Chi ha fatto lo sgambetto a Wilders?
18 Marzo 2017
Prima del voto in Olanda, l’ex ministro degli esteri dei cristiano democratici Ben Bot spiegava che l’escalation tra l’Aja e Ankara – scattata dopo i respingimenti dei ministri turchi impegnati nel tour elettorale a favore dell’autoritario referendum presidenziale voluto da Erdogan – era frutto di “considerazioni elettorali” interne al suo Paese e del suo premier, Mark Rutte, uscito poi ‘vincitore’ dalle elezioni (in realtà Rutte ha perso molti seggi e non è scontato quale sarà il governo destinato a guidare la nazione). Rispedire a casa i ministri turchi è stata una mossa politica utile e spregiudicata per Rutte, intestarsi, da premier, una battaglia che faceva presa sull’orgoglio nazionale ferito dopo le accuse di Erdogan all’Olanda “nazista”.
Siamo noi quelli che proteggono i vostri interessi, il messaggio lanciato dal leader del VVD, siamo noi a difendere l’Olanda dallo straniero, e se il tema di questa campagna elettorale doveva essere l’immigrazione, Rutte ha saputo sorprendere l’elettorato, mentre il suo grande avversario e favorito nei sondaggi, Geert Wilders, che su questi temi si è sempre battuto, ha avuto meno chance di conquistare nuovi elettori. Wilders non ha vinto ma ha comunque rafforzato la sua presenza in parlamento. Ed è stato lui a chiedere, per primo, il respingimento dei ministri turchi. Ma la tempistica dello scontro infuocato fra Olanda e Turchia è un po’ sospetta, lo scontro è scoppiato in concomitanza con il voto, e qualche dubbio sulla reale dinamica dei fatti resta, tanto più che è stato un gioco “win win”, servito sia a Rutte che a Erdogan per alzare i toni nelle rispettive sfide elettorali e conquistare consenso.

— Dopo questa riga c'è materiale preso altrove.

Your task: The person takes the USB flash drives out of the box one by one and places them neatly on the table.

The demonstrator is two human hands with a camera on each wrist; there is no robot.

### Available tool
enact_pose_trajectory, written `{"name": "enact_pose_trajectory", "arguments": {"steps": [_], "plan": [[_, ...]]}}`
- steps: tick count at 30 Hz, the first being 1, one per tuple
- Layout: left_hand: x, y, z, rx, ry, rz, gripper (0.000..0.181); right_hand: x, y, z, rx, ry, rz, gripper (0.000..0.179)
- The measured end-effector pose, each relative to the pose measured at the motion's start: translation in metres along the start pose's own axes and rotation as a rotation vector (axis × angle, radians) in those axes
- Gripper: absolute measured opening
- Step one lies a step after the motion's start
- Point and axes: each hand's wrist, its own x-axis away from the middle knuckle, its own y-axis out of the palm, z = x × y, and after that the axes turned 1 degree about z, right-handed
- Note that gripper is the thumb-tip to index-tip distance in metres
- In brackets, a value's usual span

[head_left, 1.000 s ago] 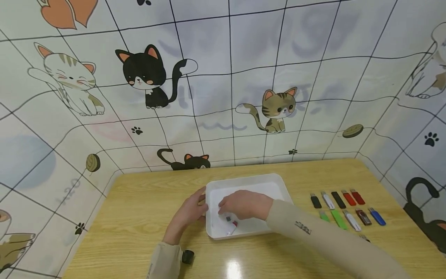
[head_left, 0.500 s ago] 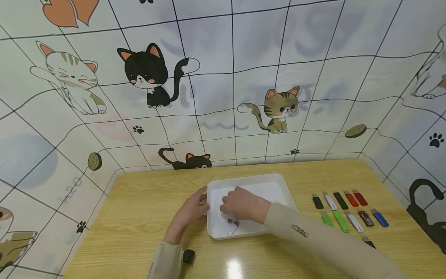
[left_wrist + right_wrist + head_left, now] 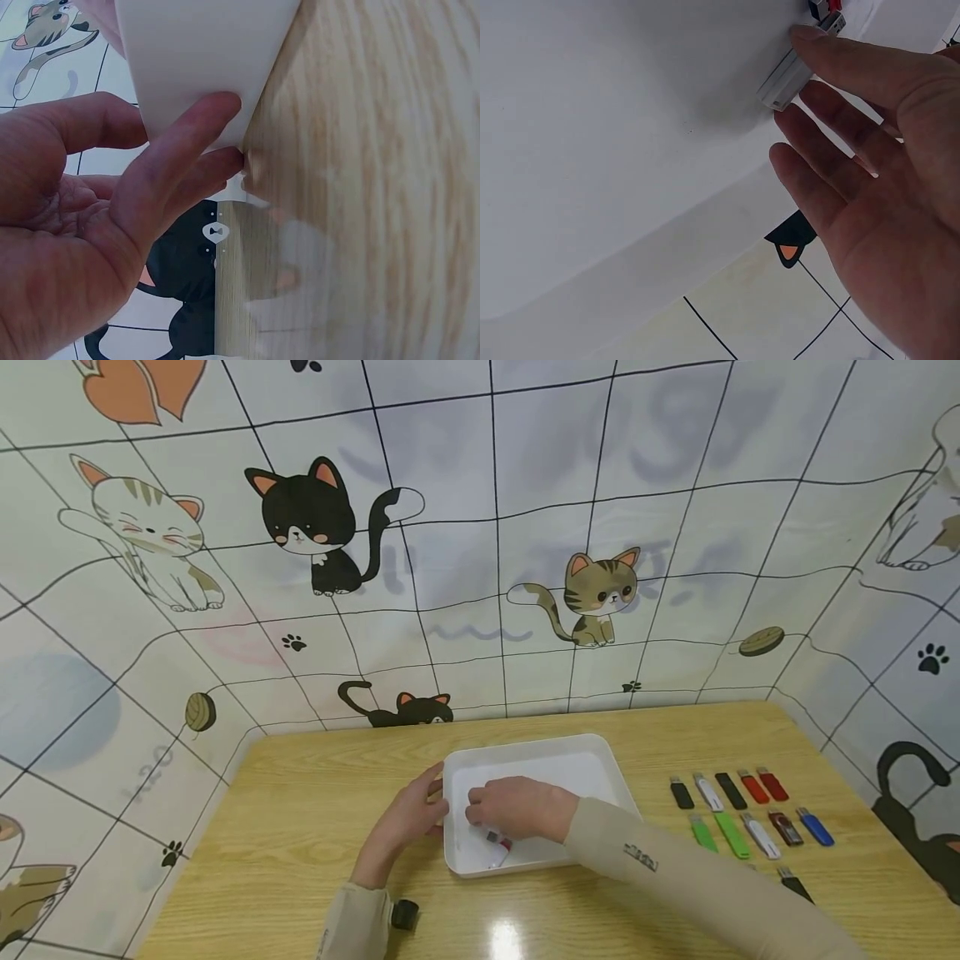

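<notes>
A white tray (image 3: 573,768) sits on the wooden table. My left hand (image 3: 411,814) is at its left end; in the left wrist view the extended fingers (image 3: 187,139) lie against the tray's outer wall. Inside the tray, my right hand (image 3: 525,808) is bent over the left half. The right wrist view shows its thumb and fingertips pinching a white USB stick (image 3: 786,81) close over the tray floor. Beside it lies another USB stick with a red part (image 3: 834,6), seen in the head view as a small white-and-red USB stick (image 3: 499,852).
Right of the tray, USB sticks lie in rows: black (image 3: 681,793), red (image 3: 753,787), green (image 3: 731,835), blue (image 3: 815,827) and others. A black stick (image 3: 793,885) lies nearer, beside my right sleeve (image 3: 675,868). A small black object (image 3: 405,913) is by my left sleeve.
My right hand has shifted slightly within the tray, its knuckles rising and then lowering again. The left hand stays at the tray's left end.
</notes>
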Motion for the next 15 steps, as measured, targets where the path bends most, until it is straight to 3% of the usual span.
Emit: {"name": "enact_pose_trajectory", "arguments": {"steps": [15], "plan": [[0.001, 0.0003, 0.0008, -0.001, 0.005, 0.006, 0.069, -0.0026, 0.0021, -0.0052, -0.013, 0.074, -0.052, 0.028]]}}
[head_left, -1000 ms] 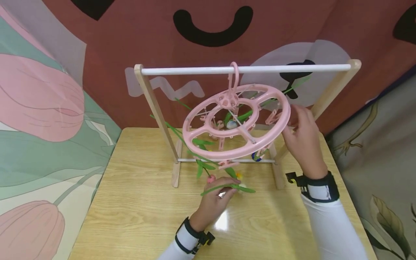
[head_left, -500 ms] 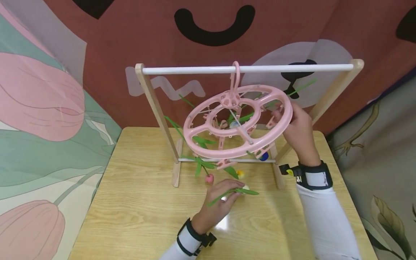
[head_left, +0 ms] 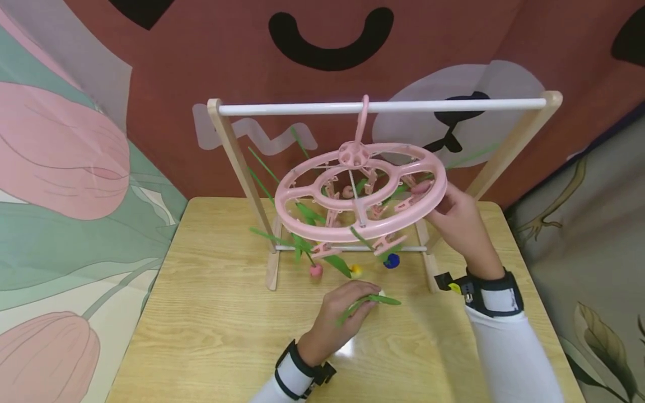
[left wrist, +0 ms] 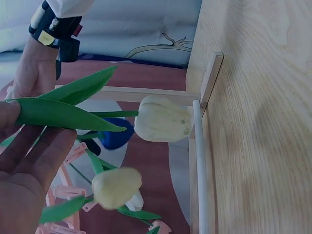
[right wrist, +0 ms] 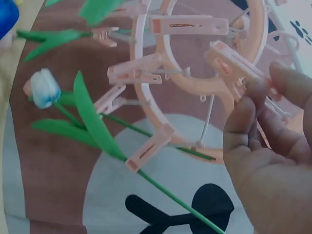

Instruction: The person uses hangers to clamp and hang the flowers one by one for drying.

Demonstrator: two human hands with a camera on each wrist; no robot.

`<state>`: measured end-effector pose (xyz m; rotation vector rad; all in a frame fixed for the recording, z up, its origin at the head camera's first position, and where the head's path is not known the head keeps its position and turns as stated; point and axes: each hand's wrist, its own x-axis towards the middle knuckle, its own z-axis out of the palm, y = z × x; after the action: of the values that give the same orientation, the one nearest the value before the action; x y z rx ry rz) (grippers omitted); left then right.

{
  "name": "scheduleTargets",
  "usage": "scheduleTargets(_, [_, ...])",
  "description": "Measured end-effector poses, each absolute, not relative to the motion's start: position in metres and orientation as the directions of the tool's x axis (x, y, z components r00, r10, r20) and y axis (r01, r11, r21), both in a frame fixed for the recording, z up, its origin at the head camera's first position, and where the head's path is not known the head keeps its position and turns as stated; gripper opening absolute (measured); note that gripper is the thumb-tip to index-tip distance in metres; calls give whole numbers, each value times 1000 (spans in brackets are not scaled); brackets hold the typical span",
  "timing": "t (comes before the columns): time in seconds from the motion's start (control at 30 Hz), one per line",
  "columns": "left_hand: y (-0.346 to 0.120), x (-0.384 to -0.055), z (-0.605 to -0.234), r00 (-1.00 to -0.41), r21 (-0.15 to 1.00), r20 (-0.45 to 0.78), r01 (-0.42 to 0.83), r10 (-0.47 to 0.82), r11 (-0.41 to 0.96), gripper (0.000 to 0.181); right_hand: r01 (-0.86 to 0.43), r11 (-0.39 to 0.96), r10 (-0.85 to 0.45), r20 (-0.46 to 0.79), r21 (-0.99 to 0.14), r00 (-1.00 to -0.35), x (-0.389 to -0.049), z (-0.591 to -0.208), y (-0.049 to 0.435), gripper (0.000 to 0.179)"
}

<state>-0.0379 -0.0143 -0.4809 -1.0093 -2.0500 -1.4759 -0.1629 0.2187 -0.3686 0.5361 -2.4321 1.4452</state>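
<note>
My left hand (head_left: 335,319), low over the table, holds an artificial white tulip (left wrist: 163,119) by its green stem and leaves (left wrist: 68,114). The tulip's head points away from the palm. My right hand (head_left: 461,226) is at the right side of a round pink clip hanger (head_left: 360,229). Between its thumb and fingers it pinches a pink clothes peg (right wrist: 239,66) of that hanger. Other pegs on the ring grip artificial tulips head down, among them a pink one (head_left: 316,271), a yellow one (head_left: 356,271), a blue one (head_left: 391,261) and a blue-and-white one (right wrist: 45,88).
The hanger hooks over the white bar (head_left: 282,108) of a wooden stand (head_left: 519,143) on a wood-grain table (head_left: 201,313). Green stems stick out on several sides of the ring. Behind the table hangs a printed cloth (head_left: 211,50).
The hanger has swung round, carrying its spokes and front pegs leftward, and now sits more level. My right hand has shifted slightly left and down. My left hand keeps the white tulip nearly in place.
</note>
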Motion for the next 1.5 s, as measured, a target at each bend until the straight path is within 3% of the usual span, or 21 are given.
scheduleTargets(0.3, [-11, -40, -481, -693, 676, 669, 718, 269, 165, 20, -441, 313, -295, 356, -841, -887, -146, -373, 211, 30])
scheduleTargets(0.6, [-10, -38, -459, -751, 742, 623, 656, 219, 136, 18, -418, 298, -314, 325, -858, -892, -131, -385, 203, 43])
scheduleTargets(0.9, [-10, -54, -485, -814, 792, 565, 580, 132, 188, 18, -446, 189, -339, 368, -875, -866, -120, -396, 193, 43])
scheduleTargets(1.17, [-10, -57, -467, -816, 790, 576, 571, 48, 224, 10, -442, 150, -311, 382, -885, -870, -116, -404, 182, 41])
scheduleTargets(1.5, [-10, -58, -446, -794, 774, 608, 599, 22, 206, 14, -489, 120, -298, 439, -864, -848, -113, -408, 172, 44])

Non ci sono prove o riscontri certi di un accordo a tavolino tra i due leader, fatto sta che da una parte abbiamo il machiavellico Erdogan, quello del presunto colpo di stato della estate scorsa, che ha aperto la stagione delle grandi purghe in Turchia con decine di migliaia di arresti, un politico che non ha più niente da perdere, dall’altra parte c’è Rutte, figura sempre presente nei vertici europei, parte integrante dell’establishment di Bruxelles che proprio con Erdogan ha siglato il patto che prevede un mega assegno miliardario per Ankara, in cambio di una stretta sulla immigrazione. Accordo che adesso la Turchia minaccia di far saltare ma che per ora non è mai stato realmente messo in discussione perché funzionale alla relazione speciale fra Berlino e Ankara, la cancelliera Merkel e il sultano.
Qualcosa però non torna se il governo turco, proprio mentre Erdogan lanciava bordate pesantissime contro gli olandesi, rassicurava la comunità degli investitori, sempre olandesi, sulla continuità degli affari e degli scambi commerciali tra i due Paesi. Così mentre i giornali titolavano “fermato Wilders, stop all’onda populista”, il sultano di Ankara e la elite di Bruxelles brindavano, ognuno per conto suo e per il proprio tornaconto, alla continuità. Ovvero continuare a pagare Erdogan per fare il guardiano dei confini europei. Wilders invece voleva fermare l’immigrazione musulmana e chiudere le moschee. E forse per questo, alla fine, Erdogan ha preferito duellare con Rutte nella partita delle elezioni olandesi, una escalation durata il tempo qualche giorno. In tempo per alterare, come direbbe Obama, l’esito del libero voto popolare?